[Dataset content — start]

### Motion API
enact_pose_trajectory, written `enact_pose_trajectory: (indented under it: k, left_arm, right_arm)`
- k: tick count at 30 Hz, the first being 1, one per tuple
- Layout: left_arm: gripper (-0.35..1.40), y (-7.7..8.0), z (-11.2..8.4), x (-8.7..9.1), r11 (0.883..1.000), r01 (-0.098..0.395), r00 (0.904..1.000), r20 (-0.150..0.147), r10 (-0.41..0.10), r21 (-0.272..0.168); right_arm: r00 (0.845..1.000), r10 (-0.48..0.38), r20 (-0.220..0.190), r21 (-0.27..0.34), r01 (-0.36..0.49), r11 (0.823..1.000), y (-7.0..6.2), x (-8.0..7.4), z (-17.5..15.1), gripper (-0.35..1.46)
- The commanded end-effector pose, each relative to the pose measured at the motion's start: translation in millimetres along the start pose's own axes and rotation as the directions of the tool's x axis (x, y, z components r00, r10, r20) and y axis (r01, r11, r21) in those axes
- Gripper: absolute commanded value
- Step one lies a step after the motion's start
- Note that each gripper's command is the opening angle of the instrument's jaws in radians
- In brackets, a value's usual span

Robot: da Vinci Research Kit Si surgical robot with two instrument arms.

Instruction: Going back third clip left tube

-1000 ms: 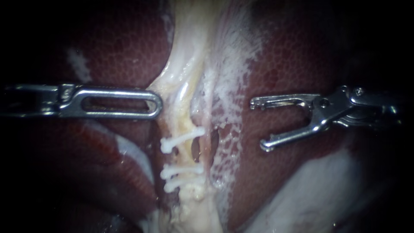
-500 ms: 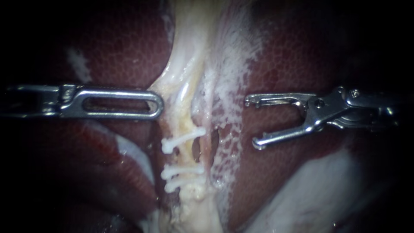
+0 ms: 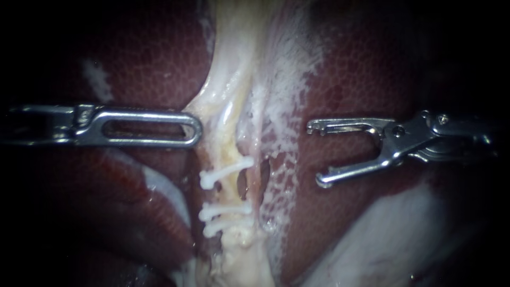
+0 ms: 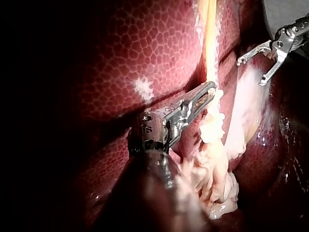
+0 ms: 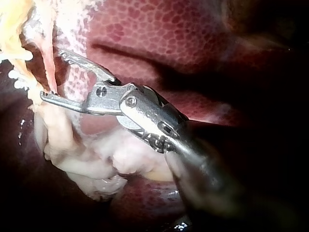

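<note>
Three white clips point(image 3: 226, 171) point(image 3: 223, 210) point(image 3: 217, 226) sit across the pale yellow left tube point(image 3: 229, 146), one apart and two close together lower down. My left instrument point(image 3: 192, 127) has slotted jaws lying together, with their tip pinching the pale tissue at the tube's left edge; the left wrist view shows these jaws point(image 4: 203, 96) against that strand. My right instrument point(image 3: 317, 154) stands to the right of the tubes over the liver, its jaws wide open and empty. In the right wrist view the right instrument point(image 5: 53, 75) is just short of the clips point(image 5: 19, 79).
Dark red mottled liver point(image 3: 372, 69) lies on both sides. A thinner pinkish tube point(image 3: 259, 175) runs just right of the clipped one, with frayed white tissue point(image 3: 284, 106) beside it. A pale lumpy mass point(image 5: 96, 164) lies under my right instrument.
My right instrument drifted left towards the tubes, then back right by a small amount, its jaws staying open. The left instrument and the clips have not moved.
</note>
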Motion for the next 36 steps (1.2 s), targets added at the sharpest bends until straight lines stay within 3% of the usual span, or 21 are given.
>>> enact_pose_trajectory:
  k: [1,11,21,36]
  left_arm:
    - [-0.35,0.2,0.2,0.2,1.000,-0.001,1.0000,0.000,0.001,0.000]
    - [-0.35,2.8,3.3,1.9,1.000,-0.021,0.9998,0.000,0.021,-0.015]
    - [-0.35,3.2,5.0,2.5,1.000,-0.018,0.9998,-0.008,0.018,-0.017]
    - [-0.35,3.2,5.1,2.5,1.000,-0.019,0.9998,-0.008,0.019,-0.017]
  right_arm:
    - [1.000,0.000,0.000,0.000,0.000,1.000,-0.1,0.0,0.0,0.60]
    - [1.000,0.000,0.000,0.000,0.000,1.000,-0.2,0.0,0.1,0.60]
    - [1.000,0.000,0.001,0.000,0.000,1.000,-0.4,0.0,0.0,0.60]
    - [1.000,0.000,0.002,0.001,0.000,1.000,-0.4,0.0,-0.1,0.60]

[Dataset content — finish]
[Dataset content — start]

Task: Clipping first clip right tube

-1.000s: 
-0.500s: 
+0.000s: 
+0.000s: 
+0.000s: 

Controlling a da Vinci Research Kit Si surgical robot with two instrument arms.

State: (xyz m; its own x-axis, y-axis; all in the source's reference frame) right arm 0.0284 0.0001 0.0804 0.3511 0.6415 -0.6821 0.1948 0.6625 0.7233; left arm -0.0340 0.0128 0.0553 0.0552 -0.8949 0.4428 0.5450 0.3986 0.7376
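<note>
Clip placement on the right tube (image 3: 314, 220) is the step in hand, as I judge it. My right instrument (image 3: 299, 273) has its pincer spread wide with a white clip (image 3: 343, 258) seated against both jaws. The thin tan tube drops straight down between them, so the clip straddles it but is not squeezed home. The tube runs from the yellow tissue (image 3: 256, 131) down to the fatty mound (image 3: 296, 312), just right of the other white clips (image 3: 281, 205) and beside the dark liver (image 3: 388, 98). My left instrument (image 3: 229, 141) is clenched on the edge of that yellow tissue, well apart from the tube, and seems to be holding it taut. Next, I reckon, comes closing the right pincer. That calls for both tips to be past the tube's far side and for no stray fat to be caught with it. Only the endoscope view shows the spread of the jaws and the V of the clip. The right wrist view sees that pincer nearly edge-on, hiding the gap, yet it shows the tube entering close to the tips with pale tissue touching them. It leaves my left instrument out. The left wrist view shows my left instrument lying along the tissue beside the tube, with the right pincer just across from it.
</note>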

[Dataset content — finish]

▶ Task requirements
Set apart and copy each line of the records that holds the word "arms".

▶ Solution to this exercise
Robot: da Vinci Research Kit Si surgical robot with two instrument arms.
Controlling a da Vinci Research Kit Si surgical robot with two instrument arms.

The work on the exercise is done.